If they believed that the errors they were seeing during their test were due to problems with their LoadRunner scripts, rather than the system they were testing, then they should have fixed their scripts and re-run the test before releasing results to stakeholders.
Other WTF moments in the report:
- It was a Soak Test, which typically finds resource-related problems such as memory leaks, but no system monitoring had been set up.
- The Throughput graph showed periodic spikes of higher throughput, as if their vusers were synchonised and “marching in step”. This is not very realistic.
- They have included a graph of errors over time, but have only referred to errors by their code. I hope their audience knows what a -26612 or a -27791 error is.
- They have included a table of transactions with response times (min, average, max, standard deviation, 90th percentile) and transaction counts (pass, fail, stop); but they have only highlighted a single line – the only transaction with an average response time over 2 seconds.
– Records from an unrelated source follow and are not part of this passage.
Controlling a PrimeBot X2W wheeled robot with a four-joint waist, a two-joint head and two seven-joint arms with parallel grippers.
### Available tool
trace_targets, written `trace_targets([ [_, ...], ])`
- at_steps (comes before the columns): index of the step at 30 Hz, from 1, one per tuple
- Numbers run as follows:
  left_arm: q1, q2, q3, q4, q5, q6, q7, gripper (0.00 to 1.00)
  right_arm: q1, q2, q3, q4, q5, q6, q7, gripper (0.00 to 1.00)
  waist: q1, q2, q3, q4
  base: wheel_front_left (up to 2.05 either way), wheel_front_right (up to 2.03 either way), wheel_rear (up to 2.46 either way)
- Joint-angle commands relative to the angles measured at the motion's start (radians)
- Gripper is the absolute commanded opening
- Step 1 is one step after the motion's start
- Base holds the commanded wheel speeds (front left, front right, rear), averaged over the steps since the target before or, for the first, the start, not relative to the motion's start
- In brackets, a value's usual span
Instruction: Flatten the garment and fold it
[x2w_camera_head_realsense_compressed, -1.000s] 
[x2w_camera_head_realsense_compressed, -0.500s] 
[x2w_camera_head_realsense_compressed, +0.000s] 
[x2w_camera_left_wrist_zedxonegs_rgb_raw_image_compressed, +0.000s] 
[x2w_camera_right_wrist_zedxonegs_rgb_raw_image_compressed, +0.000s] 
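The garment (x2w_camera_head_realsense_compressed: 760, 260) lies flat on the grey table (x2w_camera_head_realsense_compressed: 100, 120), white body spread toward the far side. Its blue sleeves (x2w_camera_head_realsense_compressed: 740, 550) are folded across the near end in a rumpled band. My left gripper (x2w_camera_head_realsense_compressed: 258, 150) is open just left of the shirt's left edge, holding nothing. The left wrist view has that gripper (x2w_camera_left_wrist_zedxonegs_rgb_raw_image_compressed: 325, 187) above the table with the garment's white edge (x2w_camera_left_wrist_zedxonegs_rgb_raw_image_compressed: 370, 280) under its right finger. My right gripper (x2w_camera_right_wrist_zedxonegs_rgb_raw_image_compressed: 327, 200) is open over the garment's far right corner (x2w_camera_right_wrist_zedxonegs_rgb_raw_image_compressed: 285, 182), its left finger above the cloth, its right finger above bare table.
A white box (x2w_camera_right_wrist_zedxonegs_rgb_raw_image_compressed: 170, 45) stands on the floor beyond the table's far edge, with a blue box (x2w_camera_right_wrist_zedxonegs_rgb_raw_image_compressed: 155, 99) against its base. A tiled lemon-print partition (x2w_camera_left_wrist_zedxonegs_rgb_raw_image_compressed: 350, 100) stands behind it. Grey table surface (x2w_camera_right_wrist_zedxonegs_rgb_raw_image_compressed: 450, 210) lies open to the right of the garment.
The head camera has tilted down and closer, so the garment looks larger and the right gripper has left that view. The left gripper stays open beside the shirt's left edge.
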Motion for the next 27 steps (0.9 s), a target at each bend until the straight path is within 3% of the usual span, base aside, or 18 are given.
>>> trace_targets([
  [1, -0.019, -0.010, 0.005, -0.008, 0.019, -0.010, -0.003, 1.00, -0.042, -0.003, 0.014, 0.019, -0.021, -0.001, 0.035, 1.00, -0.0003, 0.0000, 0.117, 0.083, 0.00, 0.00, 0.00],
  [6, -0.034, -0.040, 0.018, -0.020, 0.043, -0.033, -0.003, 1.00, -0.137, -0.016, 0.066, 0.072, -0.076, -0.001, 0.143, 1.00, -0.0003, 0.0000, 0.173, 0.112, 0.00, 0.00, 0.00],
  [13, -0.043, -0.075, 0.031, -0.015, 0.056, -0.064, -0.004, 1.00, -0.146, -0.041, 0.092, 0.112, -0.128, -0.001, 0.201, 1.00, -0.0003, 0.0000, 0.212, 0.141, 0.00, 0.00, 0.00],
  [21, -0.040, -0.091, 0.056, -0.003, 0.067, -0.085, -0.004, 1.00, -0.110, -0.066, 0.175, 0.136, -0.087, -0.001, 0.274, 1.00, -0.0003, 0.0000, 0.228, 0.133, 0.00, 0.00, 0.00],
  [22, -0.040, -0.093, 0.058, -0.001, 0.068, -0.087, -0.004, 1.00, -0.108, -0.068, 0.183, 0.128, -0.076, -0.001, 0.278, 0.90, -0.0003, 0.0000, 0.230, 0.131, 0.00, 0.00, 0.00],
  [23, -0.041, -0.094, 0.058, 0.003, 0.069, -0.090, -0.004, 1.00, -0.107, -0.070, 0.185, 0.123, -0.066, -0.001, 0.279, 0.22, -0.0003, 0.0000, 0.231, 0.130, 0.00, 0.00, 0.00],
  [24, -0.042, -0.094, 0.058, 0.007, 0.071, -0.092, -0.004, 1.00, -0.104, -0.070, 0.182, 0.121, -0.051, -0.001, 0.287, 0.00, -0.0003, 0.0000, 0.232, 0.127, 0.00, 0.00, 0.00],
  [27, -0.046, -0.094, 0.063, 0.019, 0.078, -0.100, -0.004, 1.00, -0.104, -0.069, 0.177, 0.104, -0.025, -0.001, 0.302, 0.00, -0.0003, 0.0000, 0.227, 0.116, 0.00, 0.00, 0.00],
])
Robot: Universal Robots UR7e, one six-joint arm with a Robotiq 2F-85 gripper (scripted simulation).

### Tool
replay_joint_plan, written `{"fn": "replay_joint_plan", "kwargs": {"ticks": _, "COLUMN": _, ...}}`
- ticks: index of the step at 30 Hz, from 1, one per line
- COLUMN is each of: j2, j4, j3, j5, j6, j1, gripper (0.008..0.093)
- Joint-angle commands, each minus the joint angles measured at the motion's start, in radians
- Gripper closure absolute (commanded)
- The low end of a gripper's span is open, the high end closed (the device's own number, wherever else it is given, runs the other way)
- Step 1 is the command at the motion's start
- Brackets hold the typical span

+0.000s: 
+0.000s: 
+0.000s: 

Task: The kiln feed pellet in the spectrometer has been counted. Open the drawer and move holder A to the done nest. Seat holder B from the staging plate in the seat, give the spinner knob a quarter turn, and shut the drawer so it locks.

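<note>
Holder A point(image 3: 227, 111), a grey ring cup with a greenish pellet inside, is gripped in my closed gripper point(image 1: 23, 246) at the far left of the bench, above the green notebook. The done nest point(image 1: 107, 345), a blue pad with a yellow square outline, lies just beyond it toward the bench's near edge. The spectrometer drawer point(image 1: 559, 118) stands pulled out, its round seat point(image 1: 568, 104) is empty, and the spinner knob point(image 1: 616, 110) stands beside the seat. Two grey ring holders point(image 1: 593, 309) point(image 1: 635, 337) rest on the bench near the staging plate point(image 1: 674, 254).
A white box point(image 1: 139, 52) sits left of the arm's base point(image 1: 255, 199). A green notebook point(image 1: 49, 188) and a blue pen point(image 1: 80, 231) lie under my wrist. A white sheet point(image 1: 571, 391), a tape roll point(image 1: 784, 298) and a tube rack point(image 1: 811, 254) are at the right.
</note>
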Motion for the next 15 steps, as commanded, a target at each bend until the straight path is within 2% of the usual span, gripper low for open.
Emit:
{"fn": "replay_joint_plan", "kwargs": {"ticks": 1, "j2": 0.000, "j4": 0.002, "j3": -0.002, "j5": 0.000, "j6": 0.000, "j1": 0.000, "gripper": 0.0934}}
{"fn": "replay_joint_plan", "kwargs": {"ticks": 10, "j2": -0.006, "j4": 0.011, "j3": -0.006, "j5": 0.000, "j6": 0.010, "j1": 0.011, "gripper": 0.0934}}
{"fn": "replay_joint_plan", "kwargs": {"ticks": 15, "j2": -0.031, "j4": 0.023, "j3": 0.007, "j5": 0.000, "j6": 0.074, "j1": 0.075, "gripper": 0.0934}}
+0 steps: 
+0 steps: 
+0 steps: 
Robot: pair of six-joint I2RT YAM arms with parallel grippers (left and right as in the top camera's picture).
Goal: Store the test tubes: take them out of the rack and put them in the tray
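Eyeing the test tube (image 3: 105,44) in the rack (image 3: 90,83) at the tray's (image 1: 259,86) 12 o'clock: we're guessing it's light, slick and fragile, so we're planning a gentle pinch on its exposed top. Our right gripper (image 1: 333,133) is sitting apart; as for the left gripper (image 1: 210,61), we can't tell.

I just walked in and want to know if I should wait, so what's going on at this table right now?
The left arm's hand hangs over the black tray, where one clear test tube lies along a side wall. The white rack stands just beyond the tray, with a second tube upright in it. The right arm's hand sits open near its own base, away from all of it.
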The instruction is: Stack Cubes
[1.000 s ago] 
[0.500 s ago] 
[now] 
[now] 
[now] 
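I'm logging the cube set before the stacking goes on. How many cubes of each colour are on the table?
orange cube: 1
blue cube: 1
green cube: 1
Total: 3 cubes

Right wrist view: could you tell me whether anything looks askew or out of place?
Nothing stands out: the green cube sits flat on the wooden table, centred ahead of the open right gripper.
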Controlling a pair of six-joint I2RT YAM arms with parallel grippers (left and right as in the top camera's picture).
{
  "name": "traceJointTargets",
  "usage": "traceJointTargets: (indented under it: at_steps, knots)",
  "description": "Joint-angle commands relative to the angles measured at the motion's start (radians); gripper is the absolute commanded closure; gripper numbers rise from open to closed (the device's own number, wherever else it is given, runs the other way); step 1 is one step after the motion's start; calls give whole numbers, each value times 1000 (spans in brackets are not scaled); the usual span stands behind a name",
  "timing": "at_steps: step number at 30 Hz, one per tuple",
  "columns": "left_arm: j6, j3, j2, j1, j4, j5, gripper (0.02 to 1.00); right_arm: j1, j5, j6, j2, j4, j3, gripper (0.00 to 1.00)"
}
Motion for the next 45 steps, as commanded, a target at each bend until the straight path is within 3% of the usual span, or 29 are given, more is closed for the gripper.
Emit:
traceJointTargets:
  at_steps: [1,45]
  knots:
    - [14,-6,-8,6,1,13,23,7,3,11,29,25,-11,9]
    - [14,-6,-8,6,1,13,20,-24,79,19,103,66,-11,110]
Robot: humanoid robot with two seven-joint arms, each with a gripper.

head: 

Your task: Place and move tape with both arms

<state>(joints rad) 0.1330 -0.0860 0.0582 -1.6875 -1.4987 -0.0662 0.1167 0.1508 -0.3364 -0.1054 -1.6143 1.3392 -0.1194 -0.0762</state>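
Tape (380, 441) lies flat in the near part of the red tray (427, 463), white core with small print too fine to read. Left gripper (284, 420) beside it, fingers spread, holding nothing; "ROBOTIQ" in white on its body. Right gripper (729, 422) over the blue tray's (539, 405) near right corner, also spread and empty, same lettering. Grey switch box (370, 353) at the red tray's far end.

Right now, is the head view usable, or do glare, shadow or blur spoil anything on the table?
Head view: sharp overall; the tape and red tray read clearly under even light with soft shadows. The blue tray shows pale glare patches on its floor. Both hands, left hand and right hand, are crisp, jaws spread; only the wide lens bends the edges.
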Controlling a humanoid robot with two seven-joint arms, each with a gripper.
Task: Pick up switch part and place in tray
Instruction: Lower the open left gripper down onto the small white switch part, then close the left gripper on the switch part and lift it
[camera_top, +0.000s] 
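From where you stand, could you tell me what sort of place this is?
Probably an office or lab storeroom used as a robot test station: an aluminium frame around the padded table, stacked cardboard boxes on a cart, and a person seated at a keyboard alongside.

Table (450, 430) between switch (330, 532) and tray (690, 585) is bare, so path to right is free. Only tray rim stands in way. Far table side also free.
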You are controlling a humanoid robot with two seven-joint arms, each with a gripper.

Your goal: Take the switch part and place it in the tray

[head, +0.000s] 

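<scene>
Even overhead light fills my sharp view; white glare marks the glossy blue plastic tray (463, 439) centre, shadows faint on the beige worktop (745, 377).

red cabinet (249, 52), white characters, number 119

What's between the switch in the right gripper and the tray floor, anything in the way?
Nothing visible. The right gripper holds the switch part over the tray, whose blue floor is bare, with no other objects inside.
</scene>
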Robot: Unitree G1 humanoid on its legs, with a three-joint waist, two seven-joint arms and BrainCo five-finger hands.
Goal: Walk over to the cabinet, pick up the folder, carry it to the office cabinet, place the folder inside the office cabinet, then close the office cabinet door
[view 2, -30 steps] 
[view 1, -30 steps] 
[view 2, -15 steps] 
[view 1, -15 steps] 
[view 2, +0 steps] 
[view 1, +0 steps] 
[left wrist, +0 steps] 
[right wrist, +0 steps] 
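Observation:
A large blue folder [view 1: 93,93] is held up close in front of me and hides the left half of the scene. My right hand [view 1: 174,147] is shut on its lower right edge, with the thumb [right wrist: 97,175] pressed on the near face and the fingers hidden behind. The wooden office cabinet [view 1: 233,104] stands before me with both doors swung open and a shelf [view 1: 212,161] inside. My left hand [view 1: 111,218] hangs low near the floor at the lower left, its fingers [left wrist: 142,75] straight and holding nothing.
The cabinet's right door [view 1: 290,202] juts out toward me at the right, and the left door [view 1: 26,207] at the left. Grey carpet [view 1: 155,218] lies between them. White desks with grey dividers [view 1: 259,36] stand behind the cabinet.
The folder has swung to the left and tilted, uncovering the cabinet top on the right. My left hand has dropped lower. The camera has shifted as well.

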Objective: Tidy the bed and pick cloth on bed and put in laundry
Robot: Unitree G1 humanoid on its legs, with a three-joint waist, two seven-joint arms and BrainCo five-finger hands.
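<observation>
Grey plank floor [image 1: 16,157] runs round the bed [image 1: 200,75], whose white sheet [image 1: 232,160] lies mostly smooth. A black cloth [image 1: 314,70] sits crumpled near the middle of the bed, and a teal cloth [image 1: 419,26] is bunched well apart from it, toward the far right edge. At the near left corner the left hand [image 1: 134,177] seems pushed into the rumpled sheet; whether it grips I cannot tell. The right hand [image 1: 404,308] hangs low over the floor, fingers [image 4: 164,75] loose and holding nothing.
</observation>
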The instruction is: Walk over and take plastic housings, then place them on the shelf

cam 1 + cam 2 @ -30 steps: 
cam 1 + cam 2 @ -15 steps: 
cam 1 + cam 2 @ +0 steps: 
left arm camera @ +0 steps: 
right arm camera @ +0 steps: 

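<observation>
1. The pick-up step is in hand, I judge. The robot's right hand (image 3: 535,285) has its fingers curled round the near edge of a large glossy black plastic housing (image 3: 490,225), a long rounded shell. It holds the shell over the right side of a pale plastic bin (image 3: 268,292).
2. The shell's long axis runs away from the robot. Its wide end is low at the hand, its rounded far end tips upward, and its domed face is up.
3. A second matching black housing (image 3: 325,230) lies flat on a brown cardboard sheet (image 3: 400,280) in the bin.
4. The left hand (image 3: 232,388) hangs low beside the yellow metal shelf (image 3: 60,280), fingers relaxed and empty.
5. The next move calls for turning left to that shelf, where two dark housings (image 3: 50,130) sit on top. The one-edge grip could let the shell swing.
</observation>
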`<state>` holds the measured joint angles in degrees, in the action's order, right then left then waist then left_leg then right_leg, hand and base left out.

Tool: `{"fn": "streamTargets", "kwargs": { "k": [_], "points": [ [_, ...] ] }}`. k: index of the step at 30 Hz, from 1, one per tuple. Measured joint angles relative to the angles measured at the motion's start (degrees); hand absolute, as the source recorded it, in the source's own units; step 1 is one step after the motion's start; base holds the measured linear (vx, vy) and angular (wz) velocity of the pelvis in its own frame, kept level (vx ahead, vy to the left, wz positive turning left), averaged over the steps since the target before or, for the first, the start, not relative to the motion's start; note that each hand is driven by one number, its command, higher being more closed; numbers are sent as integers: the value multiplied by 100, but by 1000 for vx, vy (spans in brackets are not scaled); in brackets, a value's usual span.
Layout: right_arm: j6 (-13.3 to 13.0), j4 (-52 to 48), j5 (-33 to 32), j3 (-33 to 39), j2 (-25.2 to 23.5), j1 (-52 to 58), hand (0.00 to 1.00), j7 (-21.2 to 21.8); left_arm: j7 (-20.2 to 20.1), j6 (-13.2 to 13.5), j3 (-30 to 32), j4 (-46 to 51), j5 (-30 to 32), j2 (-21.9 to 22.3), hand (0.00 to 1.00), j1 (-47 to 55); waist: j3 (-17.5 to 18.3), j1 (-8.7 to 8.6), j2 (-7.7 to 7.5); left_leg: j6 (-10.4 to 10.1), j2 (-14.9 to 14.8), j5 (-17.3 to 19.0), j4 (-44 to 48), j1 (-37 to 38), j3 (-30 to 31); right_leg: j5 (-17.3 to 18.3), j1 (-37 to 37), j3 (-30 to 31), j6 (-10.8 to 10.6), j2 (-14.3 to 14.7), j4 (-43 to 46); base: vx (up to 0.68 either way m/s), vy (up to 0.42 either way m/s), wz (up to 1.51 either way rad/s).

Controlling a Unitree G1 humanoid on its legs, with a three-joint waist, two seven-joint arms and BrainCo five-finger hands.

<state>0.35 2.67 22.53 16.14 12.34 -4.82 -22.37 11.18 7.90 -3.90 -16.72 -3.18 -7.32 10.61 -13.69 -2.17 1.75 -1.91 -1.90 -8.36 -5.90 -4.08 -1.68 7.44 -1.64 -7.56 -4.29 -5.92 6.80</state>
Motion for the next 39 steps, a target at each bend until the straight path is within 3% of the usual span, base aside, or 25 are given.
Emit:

They have not highlighed any of the transactions with thousands of errors.
Sometimes I think that calling what we do “performance testing” encourages people to think that their job is just about measuring response times, and to ignore application stability under load.
- They have focussed on average response times (measured over the entire test) and only failed one transaction, but there was a 1 hour period of quite bad response times. If the average response time was measured over just that hour, then average response times for most of the transactions would be above the 2 second SLA.
I see bad testing everywhere, but I see more of it from low-cost outsourcing companies. I can only assume that CIOs who engage these companies are pleased that they can get an incorrect performance test result for a cheaper price than a correct one.